The ability of 5H7Fv-GPI to induce PCD in human PBMC was assessed by co-culturing CHO-v5 or CHO-neo with human PBMC. Forty-eight hours after co-culture, non-adherent cells were aspirated and lymphoid cells adherent to CHO-v5 cells were competitively removed with excess A2.4. Ethidium bromide/acridine orange staining at 48 hours demonstrated PCD in 49.2% of PBMC, while background PCD, with CHO-neo, was measured at 10% (See Fig. 8). Since augmentation of 5H7 mAb-induced PCD has been observed with concomitant TCR signals, similar studies were conducted with CHO-v5 cells. PBMC pre-activated with immobilized anti-CD3 and anti-CD28 for 48 demonstrated increased PCD induction by CHO-v5 cells (See Fig. 8).

Claims

WHAT IS CLAIMED IS:

1. An isolated and purified polynucleotide comprising a nucleotide sequence of SEQ ID NO:l coding for a light variable region of a 5H7 antibody.
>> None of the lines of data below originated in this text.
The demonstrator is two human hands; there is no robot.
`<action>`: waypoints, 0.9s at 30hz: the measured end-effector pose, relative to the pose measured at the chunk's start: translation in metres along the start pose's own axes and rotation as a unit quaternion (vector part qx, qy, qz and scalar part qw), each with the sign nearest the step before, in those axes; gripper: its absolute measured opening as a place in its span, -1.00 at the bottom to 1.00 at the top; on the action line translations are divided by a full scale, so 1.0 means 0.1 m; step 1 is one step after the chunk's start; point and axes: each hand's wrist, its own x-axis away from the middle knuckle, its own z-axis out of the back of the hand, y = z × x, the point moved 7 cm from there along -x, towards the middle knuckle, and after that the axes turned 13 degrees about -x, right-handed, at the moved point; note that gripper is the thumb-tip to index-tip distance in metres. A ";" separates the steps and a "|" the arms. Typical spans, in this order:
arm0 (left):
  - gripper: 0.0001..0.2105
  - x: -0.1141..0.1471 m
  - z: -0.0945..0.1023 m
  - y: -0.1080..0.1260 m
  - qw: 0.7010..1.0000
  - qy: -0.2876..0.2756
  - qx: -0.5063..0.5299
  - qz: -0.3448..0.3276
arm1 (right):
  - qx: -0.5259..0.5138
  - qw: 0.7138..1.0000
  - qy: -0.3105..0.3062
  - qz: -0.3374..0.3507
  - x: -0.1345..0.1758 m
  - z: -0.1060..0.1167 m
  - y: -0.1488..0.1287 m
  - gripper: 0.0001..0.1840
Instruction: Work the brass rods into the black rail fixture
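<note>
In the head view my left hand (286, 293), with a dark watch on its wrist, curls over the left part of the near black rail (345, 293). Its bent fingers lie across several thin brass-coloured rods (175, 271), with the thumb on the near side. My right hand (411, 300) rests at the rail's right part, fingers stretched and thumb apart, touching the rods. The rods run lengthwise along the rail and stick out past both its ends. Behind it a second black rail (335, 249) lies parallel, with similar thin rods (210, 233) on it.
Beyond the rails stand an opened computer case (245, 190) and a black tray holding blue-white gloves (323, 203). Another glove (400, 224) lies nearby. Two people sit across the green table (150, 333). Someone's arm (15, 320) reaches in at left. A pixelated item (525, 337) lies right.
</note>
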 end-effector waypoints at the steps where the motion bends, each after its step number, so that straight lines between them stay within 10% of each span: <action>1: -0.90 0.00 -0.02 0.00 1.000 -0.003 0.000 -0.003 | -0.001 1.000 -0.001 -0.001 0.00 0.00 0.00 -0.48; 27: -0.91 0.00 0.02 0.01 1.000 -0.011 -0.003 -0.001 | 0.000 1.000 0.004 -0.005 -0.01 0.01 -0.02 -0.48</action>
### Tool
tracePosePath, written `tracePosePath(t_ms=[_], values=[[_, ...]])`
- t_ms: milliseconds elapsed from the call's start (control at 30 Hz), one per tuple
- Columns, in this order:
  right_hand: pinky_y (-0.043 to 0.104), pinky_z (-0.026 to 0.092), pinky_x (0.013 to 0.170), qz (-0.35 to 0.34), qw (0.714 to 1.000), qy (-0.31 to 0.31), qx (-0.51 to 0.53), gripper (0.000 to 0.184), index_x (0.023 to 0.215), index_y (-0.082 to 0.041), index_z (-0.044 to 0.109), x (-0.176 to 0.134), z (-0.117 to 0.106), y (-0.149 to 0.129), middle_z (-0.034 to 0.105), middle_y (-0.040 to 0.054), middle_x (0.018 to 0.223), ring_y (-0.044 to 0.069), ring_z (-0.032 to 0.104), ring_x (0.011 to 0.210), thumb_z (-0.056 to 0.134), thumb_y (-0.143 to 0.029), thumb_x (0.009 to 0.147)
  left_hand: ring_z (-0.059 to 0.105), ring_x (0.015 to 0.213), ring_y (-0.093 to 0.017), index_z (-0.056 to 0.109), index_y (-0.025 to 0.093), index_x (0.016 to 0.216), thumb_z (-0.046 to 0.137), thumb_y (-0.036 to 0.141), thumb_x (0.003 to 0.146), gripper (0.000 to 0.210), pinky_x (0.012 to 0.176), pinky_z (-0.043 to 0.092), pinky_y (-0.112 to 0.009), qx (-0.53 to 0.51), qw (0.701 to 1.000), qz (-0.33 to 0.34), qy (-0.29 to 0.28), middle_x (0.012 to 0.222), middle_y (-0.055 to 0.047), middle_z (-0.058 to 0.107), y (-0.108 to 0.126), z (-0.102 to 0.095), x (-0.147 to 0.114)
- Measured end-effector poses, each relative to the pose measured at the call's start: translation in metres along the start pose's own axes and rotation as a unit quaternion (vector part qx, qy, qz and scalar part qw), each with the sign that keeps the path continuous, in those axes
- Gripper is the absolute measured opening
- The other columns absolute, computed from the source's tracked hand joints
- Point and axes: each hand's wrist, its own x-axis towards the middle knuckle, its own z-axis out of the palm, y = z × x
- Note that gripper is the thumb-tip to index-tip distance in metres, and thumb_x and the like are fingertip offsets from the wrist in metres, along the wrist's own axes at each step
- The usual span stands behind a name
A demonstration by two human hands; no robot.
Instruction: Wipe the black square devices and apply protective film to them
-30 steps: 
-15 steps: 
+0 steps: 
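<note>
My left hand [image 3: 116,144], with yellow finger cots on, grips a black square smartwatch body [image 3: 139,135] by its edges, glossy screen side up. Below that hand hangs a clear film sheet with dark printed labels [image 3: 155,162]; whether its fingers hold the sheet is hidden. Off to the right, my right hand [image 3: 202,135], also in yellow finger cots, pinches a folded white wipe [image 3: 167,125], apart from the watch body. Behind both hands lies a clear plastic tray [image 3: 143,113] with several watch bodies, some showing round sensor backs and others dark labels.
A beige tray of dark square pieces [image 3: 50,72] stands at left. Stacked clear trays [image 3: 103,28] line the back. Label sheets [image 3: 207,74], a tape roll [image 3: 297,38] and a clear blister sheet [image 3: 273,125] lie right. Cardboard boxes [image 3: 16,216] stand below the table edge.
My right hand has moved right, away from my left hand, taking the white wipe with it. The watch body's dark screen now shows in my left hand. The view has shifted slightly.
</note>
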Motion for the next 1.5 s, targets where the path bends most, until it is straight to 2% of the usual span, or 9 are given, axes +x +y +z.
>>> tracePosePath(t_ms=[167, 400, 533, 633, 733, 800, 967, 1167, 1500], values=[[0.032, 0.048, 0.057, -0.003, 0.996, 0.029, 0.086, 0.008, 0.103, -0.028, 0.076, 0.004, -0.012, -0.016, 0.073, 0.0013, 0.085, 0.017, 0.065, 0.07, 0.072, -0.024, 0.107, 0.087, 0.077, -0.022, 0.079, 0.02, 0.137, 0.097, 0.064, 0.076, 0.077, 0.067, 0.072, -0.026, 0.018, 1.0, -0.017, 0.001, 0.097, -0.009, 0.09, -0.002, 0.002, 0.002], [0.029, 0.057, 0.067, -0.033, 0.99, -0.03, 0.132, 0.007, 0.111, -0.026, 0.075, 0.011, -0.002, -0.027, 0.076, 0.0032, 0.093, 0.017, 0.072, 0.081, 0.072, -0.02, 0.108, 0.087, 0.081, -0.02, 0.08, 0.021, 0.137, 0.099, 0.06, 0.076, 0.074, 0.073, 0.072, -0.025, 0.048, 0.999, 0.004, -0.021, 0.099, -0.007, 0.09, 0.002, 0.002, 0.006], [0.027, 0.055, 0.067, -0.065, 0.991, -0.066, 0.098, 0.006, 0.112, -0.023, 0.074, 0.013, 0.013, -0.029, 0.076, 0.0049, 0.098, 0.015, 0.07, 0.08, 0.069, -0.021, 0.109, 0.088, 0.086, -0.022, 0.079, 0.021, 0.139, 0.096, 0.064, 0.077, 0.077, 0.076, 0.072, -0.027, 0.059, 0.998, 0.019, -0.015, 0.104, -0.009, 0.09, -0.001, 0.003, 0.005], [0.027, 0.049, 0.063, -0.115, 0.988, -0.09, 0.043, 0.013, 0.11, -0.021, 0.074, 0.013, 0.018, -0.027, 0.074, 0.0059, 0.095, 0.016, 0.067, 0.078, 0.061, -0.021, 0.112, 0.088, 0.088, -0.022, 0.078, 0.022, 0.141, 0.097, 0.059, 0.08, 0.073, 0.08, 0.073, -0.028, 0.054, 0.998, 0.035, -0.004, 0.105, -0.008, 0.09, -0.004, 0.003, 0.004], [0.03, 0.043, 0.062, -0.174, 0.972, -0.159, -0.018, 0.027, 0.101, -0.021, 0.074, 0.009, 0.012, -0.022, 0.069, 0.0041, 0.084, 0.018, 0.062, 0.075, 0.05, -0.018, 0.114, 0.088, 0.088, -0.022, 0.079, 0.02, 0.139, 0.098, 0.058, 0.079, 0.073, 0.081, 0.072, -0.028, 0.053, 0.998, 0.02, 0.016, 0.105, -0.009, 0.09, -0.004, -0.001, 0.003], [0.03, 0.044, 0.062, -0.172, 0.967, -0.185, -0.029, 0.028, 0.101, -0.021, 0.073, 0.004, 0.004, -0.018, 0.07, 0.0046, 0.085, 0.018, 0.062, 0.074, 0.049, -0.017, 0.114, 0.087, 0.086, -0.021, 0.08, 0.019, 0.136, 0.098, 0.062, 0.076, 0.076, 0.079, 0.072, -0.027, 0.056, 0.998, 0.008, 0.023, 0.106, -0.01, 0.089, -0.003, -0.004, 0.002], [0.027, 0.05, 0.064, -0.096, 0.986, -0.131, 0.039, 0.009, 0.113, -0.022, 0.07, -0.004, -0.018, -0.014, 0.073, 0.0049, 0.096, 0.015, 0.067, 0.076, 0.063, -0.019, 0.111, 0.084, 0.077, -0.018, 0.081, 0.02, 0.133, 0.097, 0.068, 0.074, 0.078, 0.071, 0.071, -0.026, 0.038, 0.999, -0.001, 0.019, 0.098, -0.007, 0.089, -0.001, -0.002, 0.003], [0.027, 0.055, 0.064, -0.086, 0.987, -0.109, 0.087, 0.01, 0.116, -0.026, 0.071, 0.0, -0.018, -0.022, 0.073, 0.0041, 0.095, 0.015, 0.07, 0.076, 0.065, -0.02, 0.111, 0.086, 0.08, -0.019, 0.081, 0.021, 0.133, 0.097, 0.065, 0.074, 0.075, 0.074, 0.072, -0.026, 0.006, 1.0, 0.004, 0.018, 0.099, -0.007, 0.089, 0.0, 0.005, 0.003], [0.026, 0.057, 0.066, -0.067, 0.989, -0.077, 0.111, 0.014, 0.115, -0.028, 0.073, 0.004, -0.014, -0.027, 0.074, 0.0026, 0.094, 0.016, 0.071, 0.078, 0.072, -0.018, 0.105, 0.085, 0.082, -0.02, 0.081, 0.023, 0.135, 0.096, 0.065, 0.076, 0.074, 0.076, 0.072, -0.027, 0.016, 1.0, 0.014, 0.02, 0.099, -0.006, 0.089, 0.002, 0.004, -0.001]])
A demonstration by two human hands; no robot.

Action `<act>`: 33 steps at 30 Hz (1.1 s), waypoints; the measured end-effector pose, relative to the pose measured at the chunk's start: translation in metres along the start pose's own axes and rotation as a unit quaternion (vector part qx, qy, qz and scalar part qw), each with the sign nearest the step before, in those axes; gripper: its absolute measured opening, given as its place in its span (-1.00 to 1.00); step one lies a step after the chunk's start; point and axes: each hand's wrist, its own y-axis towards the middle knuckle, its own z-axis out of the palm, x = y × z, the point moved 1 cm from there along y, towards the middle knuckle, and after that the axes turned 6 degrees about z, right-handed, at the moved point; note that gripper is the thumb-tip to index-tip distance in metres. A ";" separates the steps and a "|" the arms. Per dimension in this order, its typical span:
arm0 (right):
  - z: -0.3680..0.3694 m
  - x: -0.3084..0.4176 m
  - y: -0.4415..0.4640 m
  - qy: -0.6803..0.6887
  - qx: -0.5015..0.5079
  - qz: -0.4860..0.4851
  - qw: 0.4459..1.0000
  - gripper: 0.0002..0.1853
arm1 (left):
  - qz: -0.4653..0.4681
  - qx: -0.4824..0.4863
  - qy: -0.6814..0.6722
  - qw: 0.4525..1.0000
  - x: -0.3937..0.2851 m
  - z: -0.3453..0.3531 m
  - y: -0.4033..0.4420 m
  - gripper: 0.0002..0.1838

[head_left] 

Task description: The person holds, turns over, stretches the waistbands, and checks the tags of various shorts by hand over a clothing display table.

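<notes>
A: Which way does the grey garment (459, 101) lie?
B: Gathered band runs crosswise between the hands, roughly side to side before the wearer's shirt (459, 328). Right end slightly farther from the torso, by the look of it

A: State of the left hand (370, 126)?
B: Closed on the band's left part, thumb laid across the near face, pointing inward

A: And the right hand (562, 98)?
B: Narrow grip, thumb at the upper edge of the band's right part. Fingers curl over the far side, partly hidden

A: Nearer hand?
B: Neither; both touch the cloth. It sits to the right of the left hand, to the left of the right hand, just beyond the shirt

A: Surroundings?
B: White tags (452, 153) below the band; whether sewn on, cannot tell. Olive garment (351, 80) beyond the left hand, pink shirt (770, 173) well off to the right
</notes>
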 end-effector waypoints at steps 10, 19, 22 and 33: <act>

2. An isolated and purified polynucleotide comprising a nucleotide sequence of SEQ ID NO:3 coding for a heavy variable region of a 5H7 antibody.

3. An isolated and purified polypeptide comprising an amino acid sequence of SEQ ID NO: 2.

4. An isolated and purified polypeptide comprising an amino acid sequence of SEQ ID NO:4.

5. A chimeric recombinant DNA molecule comprising a nucleotide sequence of SEQ ID

NO:l encoding a light variable region of a 5H7 antibody, a nucleotide sequence of SEQ ID NO:3 encoding a heavy variable region of a 5H7 antibody, a first linker and a second linker wherein the nucleotide sequence of SEQ ID NO: 1 is operably linked to a first linker, the first linker is operably linked to nucleotide sequence of SEQ ID NO:3 and SEQ ID NO:3 is operably linked to the second linker.

6. The chimeric recombinant DNA molecule of claim 5 further comprising a leader sequence, wherein the leader sequence is operably linked to the nucleotide sequence of SEQ ID NO: 5.

7. The chimeric recombinant DNA molecule of claim 6 further comprising a nucleotide sequence which allows for expression of the recombinant DNA molecule on the cell surface, wherein said nucleotide sequence is operably linked to the second linker.

8. The chimeric recombinant DNA molecule of claim 7 wherein the nucleotide sequence encodes glycosylphosphotidylinostitol .

9. The chimeric recombinant DNA molecule of claim 8 wherein the glycosylphosphotidylinostitol has the nucleotide sequence of SEQ ID NO: 1 1.

10. A vector comprising the chimeric recombinant DNA molecule of claim 5.

11. A bacterial cell comprising the vector of claim 10.

12. A mammalian cell transformed with the vector of claim 10.

13. A method for conferring programmed cell death inducing properties to a cell, the method comprising the step of transforming a cell with the recombinant DNA molecule of claim 5.

14. The method of claim 13 wherein the cell is a mammalian cell.